A New Deep Learning Based Damage Classification Pipeline for Car Glass
Year 2025,
Volume: 11 Issue: 3, 210 - 223, 30.09.2025
Ömer Küllü
,
Anıl Çelik
,
Pınar Ece Aktan Hatipoğlu
,
Mehmet Kıvılcım Keleş
Abstract
Intelligent damage evaluation is a popular domain of applied Artificial Intelligence
(AI) in the insurance industry. Car glass damage is a common insurance claim. Accurately
identifying the nature of glass damage is essential, as it directly affects the decision between
repair and replacement, which has different safety and cost implications. This distinction
is crucial to ensure vehicle safety and effective claim processing.
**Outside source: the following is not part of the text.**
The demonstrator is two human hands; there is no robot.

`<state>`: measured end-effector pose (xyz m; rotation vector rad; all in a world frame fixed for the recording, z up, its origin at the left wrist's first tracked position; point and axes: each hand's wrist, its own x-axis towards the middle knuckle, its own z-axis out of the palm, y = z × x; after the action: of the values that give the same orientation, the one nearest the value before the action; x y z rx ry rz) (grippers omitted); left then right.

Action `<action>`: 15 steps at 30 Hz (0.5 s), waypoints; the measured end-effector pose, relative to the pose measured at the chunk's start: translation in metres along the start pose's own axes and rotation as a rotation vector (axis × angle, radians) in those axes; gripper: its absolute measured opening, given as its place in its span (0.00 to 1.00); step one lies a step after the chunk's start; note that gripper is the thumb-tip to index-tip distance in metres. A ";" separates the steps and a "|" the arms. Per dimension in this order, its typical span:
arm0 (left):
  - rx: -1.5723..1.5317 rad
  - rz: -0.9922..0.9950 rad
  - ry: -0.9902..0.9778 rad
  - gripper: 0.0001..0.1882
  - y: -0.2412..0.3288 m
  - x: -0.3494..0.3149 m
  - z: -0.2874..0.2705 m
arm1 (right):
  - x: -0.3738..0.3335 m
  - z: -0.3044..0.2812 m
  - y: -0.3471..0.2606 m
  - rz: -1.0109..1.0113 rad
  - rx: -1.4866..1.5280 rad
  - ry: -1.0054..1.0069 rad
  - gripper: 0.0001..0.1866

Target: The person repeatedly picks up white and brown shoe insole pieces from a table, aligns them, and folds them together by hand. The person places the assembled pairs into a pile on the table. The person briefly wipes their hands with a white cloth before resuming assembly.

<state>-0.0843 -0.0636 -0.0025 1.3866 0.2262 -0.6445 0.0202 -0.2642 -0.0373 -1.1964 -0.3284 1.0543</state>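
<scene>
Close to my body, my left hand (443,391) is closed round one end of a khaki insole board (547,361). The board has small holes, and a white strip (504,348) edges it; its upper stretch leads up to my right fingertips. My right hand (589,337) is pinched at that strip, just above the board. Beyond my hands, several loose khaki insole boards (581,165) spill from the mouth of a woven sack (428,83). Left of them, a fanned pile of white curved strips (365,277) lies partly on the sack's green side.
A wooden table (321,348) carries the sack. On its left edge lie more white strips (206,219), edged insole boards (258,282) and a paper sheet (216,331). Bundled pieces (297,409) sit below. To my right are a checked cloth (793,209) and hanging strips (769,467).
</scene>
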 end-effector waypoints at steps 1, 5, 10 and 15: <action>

This paper proposes a
deep learning (DL) enhanced approach to reduce the claim process time by automatically
detecting damage in car glass. The primary objective of this study is to assess whether
glass damage is suitable for repair or necessitates total replacement. Owing to variations in
the image zoom levels for damaged glass, our method incorporates a branched pathway to
handle these differences effectively. Our pipeline employs both classification and segmentation
methods. The proposed approach begins by filtering the images. Based on the results, the
image is fed directly to the damage classification or subjected to further processing before
classification. Furthermore, ensemble and fusion techniques were employed to improve overall
efficiency. The ensemble-based strategy achieved an F1 score of 0.99 in damage classification,
outperforming other approaches.
Ethical Statement
No approval from the Board of Ethics is required.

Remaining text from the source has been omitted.